Here is some details:
How the PSK is used in WPA and 802.11i
The PSK provides an easily implemented alternative for the PMK as compared to using 802.1X to generate a PMK. A 256bit PSK is used directly as the PMK. When the PSK is a passphrase, the PMK is derived from the passphrase as follows:
PMK = PBKDF2(passphrase, ssid, ssidLength, 4096, 256)
Where the PBKDF2 method is from PKCS #5 v2.0: Password-based Cryptography Standard. This means that the concatenated string of the passphrase, SSID, and the SSIDlength is hashed 4096 times to generate a value of 256 bits. The lengths of the passphrase and the SSID have little impact on the speed of this operation.

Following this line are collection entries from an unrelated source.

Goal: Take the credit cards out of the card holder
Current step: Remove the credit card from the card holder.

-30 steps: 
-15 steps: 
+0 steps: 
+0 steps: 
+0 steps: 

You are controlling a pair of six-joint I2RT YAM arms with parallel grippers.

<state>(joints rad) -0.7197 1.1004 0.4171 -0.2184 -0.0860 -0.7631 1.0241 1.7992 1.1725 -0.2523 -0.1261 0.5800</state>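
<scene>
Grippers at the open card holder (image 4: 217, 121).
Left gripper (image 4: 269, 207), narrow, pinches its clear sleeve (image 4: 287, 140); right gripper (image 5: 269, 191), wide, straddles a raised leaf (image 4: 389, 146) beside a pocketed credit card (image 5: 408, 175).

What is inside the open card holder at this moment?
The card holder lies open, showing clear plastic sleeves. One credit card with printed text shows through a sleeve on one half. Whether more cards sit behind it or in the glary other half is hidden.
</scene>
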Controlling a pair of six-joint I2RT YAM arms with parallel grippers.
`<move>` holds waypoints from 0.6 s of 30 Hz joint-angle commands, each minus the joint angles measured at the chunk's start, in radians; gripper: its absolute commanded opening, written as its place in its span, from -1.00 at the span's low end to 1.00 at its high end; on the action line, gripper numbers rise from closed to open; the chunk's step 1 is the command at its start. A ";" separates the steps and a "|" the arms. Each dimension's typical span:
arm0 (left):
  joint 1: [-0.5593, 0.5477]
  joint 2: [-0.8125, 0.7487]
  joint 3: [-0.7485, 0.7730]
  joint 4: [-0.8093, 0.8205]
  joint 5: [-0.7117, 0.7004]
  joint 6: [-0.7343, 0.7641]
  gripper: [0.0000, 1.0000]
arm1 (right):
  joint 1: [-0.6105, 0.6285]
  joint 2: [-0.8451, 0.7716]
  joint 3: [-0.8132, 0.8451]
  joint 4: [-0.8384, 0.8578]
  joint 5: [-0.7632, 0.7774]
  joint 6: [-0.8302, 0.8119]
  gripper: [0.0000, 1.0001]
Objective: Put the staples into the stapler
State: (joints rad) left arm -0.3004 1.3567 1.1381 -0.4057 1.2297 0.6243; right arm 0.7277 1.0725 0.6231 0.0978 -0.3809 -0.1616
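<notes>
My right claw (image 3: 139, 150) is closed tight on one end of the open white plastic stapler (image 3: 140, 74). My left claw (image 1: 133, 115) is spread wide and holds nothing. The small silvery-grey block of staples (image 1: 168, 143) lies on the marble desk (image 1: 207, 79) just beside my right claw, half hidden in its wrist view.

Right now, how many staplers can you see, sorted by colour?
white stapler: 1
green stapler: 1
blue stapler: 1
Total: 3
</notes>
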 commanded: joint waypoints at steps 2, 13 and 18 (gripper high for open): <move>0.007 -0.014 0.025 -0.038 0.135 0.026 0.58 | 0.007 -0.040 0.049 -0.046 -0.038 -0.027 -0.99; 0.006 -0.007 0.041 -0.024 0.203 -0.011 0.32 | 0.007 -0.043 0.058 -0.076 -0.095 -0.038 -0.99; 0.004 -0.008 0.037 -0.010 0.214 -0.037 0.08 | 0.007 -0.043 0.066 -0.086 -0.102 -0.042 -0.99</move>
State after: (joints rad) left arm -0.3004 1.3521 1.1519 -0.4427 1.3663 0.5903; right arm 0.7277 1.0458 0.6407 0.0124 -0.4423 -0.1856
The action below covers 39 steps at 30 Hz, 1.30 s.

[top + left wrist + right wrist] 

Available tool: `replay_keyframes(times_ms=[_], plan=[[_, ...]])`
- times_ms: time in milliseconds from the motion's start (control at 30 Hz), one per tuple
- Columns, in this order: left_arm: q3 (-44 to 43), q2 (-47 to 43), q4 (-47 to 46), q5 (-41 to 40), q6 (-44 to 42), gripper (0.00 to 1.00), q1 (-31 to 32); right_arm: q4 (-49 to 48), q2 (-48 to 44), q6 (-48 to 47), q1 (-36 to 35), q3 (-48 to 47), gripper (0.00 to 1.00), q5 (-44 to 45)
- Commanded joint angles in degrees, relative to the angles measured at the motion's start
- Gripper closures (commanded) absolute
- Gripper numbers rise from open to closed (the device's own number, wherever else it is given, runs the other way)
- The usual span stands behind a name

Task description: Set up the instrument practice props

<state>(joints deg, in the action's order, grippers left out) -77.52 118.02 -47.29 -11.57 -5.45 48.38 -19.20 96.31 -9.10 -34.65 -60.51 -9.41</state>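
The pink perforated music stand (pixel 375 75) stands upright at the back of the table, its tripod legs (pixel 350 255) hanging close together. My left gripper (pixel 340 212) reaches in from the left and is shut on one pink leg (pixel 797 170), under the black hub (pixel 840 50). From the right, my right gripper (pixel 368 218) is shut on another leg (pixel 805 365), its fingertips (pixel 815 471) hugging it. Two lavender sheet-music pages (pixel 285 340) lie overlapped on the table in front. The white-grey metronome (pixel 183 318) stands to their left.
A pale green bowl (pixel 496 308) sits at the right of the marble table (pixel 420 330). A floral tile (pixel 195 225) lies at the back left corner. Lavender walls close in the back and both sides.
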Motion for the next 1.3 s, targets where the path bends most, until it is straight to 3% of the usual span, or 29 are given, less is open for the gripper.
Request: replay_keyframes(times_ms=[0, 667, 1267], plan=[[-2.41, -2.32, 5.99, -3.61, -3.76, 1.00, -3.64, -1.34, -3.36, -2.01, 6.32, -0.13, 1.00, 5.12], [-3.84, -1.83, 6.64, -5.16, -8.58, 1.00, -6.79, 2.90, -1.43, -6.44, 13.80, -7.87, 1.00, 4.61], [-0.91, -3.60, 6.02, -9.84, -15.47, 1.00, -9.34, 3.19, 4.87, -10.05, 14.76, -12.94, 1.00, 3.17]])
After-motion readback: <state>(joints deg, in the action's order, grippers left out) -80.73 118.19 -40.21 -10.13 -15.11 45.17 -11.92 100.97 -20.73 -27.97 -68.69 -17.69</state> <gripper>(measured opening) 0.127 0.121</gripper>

The PTK is a keyed-HMAC function using the PMK on the two MAC addresses and the two nonces from the first two packets of the 4-Way Handshake. This is why the whole keying hierarchy falls into the hands of anyone possessing the PSK, as all the other information is knowable.
Available from:
http://wifinetnews.com/archives/002452.html
Also, see details on how offline attacks are possible.

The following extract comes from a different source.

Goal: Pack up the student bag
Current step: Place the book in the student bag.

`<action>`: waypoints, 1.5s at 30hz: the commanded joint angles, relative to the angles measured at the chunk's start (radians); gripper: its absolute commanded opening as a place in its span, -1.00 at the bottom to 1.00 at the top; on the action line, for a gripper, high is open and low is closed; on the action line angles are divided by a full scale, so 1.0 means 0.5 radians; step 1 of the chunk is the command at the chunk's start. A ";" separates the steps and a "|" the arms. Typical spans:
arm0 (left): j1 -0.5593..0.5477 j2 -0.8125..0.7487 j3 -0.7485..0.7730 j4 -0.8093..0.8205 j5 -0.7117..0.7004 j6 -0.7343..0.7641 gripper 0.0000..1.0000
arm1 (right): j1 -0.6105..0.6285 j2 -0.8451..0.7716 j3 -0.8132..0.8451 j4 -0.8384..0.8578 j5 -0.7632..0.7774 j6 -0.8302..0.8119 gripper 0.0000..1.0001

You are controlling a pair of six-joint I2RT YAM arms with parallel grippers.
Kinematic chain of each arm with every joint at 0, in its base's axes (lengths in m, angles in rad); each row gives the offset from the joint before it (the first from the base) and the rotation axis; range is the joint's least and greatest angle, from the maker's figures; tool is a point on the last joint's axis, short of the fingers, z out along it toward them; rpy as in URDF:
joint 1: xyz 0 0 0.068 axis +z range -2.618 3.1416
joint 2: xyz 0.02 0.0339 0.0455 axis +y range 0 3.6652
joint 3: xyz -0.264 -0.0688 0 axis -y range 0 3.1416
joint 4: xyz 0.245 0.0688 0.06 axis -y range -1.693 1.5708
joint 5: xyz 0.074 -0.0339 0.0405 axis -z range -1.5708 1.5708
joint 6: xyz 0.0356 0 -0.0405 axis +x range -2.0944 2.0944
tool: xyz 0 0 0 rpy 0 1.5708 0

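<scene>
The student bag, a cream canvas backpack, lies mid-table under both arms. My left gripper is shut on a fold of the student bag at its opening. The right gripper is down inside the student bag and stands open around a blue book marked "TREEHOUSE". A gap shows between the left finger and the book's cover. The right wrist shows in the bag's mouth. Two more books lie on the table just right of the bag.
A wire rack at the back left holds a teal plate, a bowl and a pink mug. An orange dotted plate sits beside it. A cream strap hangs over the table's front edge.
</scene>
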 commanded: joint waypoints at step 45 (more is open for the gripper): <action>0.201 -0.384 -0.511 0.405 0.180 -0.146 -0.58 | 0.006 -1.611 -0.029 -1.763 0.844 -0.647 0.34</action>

Also see this one on weakness of "temporal key hash" basically having the RC4 key gives you the MIC. It is little bit hypothetical situation but when designing security protocols one should be prepared for the worst possible way users will use this.
http://www.nowires.org/Papers-PDF/WPA_attack.pdf
Since this discussion started about the digest authentication in SIP I have few comments on that too.
1. Digest Authentication was never designed to prevent active MITM attack
2. Certain requests (CANCEL, ACK) and all responses are unauthenticated.
3. Authentication is only one way (phone can not challenge requests from proxy)
4. Auth-Info could be used which is not in most implementations, but even when implemented it does not scale since AAA/Radius can not be used. There is new rfc I know but basically divulges too much information to intermediary.
5. SIP designers (3261) weakened the HTTP digest authentication due to needs of telephony features such as forwarding. (Request uri need not be same as Digest uri)
6. Implementations have several options support qop - none, auth, auth-int. Without auth-int SDP can be manipulated, but none supports integrity protection of SIP message anyway.
7. In absence of cnonce usage, the attacker can not only do offline password attack but can also do precompute reverse dictionary lookup password attack by posing as MITM.
8. Then start implementation issues,
a) refresh of Nonce,
b) incrementing nonce-count,
c) which requests to authenticate
9. Breaks my NAT traversal model if I do auth-int
10. Forces proxies to be part of all requests, no possibility of establishing UA to UA passwords (think about how many realms)
I like the VOIP_HACKER approach, do the best you can with protocols but always have some monitoring IDS, IPS type device which is application/VOIP aware to alert of any breaches.